# Information given:
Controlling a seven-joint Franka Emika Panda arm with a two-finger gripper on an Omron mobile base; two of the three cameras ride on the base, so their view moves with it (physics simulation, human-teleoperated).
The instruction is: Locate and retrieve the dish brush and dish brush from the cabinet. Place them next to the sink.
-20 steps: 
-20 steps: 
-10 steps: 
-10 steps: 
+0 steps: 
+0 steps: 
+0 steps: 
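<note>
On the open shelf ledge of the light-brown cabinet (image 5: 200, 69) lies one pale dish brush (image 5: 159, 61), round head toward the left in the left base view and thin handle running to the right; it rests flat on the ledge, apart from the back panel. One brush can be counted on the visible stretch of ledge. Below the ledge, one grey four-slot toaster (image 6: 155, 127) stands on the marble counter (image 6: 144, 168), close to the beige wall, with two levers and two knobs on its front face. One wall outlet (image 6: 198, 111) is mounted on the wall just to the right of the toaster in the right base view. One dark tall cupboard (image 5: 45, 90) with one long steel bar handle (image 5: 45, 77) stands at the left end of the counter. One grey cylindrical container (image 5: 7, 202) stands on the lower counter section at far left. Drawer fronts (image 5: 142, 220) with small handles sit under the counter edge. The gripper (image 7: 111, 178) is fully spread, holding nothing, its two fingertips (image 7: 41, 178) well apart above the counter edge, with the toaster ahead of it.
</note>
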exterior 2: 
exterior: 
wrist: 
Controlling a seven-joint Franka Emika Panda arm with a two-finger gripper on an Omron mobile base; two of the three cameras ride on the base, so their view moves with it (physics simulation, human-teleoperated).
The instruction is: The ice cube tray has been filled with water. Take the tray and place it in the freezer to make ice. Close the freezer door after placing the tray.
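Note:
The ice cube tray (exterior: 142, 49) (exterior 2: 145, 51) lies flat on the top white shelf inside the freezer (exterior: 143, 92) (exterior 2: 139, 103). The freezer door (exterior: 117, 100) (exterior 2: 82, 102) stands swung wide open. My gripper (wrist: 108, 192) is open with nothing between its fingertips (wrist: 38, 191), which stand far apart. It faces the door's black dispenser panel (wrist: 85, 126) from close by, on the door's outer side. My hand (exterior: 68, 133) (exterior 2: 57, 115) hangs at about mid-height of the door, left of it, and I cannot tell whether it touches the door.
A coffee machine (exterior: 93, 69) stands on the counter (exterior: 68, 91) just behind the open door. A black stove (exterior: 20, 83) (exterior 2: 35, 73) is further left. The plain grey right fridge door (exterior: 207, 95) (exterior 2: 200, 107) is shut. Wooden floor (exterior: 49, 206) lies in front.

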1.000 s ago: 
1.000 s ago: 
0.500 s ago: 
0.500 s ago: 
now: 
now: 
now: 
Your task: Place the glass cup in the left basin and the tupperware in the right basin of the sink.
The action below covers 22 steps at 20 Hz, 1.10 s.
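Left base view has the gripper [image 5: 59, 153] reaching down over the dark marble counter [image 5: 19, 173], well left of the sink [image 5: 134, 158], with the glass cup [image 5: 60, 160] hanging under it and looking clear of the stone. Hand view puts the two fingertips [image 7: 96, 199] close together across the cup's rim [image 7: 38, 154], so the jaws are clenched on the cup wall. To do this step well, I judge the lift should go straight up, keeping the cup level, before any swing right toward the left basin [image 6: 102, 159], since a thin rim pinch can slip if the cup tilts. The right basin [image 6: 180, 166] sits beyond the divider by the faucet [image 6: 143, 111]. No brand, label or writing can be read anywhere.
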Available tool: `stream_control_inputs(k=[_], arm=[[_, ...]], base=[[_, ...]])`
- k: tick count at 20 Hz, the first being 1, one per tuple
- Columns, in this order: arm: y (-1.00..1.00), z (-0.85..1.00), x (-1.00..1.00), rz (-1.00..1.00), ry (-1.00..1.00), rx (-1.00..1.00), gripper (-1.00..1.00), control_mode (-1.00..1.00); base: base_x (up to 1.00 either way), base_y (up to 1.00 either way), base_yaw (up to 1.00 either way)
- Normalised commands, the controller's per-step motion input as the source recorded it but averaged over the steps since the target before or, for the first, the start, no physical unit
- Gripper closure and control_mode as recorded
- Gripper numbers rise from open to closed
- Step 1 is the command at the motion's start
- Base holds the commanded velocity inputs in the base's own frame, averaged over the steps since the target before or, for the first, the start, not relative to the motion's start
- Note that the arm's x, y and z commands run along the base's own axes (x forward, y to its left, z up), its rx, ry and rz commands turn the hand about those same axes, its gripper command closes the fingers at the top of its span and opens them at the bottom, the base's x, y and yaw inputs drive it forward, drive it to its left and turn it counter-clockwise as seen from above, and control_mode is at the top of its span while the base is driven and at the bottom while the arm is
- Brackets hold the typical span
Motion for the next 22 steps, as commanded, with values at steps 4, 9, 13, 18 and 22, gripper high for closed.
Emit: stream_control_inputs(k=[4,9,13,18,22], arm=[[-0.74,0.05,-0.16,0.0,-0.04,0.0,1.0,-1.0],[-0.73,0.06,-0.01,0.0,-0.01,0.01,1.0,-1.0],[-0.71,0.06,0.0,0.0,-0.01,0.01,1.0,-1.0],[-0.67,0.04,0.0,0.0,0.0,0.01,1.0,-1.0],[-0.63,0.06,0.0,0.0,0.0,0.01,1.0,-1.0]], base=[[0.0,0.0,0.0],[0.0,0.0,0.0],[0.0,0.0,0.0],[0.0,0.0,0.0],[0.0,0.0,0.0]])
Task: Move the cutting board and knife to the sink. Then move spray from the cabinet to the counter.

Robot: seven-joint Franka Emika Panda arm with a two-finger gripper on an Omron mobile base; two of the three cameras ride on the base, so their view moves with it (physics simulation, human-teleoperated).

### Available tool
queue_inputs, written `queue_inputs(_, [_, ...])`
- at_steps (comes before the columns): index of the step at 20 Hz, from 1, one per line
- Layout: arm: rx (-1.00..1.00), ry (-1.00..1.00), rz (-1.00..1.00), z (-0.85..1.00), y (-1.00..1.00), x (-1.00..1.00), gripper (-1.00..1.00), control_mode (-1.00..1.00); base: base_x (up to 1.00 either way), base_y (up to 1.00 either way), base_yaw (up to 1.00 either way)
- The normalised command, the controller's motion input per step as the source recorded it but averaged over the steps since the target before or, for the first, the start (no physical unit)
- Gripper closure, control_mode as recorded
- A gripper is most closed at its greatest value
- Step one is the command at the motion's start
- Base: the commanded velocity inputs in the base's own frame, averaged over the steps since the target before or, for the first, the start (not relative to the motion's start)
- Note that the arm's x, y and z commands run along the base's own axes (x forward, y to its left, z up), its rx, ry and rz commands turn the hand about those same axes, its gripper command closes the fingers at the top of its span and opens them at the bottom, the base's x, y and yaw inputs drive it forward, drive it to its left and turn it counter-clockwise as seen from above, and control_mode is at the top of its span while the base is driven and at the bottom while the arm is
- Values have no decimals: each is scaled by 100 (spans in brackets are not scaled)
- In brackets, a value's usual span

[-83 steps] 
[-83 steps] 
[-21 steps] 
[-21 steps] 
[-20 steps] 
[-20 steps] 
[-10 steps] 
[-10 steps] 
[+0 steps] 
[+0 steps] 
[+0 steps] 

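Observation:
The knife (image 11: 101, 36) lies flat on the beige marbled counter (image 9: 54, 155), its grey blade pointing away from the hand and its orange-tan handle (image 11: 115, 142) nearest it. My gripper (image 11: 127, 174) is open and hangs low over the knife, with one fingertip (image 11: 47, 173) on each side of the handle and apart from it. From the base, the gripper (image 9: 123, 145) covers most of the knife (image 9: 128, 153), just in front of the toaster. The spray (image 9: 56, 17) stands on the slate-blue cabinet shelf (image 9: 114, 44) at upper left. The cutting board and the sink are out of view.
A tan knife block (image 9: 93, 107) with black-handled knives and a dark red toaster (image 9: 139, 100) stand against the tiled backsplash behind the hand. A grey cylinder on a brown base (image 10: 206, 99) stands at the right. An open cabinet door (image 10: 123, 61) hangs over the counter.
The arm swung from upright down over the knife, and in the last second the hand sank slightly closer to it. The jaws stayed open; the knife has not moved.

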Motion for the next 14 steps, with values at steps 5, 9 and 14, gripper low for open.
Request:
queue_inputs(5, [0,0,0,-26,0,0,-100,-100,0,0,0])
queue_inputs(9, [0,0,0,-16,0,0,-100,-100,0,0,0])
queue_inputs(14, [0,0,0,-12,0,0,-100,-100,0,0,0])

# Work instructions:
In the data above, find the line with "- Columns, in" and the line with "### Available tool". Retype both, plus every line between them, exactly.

# Answer:
- Columns, in this order: arm: y (-1.00..1.00), z (-0.85..1.00), x (-1.00..1.00), rz (-1.00..1.00), ry (-1.00..1.00), rx (-1.00..1.00), gripper (-1.00..1.00), control_mode (-1.00..1.00); base: base_x (up to 1.00 either way), base_y (up to 1.00 either way), base_yaw (up to 1.00 either way)
- Normalised commands, the controller's per-step motion input as the source recorded it but averaged over the steps since the target before or, for the first, the start, no physical unit
- Gripper closure and control_mode as recorded
- Gripper numbers rise from open to closed
- Step 1 is the command at the motion's start
- Base holds the commanded velocity inputs in the base's own frame, averaged over the steps since the target before or, for the first, the start, not relative to the motion's start
- Note that the arm's x, y and z commands run along the base's own axes (x forward, y to its left, z up), its rx, ry and rz commands turn the hand about those same axes, its gripper command closes the fingers at the top of its span and opens them at the bottom, the base's x, y and yaw inputs drive it forward, drive it to its left and turn it counter-clockwise as seen from above, and control_mode is at the top of its span while the base is driven and at the bottom while the arm is
- Brackets hold the typical span
Motion for the next 22 steps, as commanded, with values at steps 4, 9, 13, 18 and 22, gripper high for closed.
Emit: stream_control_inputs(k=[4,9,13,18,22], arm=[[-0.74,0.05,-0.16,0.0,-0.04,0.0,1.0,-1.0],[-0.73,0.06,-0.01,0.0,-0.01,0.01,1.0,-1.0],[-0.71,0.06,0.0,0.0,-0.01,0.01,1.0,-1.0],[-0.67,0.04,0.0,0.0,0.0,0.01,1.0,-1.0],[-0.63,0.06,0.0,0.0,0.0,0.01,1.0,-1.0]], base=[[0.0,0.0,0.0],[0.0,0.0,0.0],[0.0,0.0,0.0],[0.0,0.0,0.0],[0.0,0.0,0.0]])
Task: Move the cutting board and knife to the sink. Then move spray from the cabinet to the counter.

Robot: seven-joint Franka Emika Panda arm with a two-finger gripper on an Omron mobile base; two of the three cameras ride on the base, so their view moves with it (physics simulation, human-teleoperated).

### Available tool

The full answer has been given.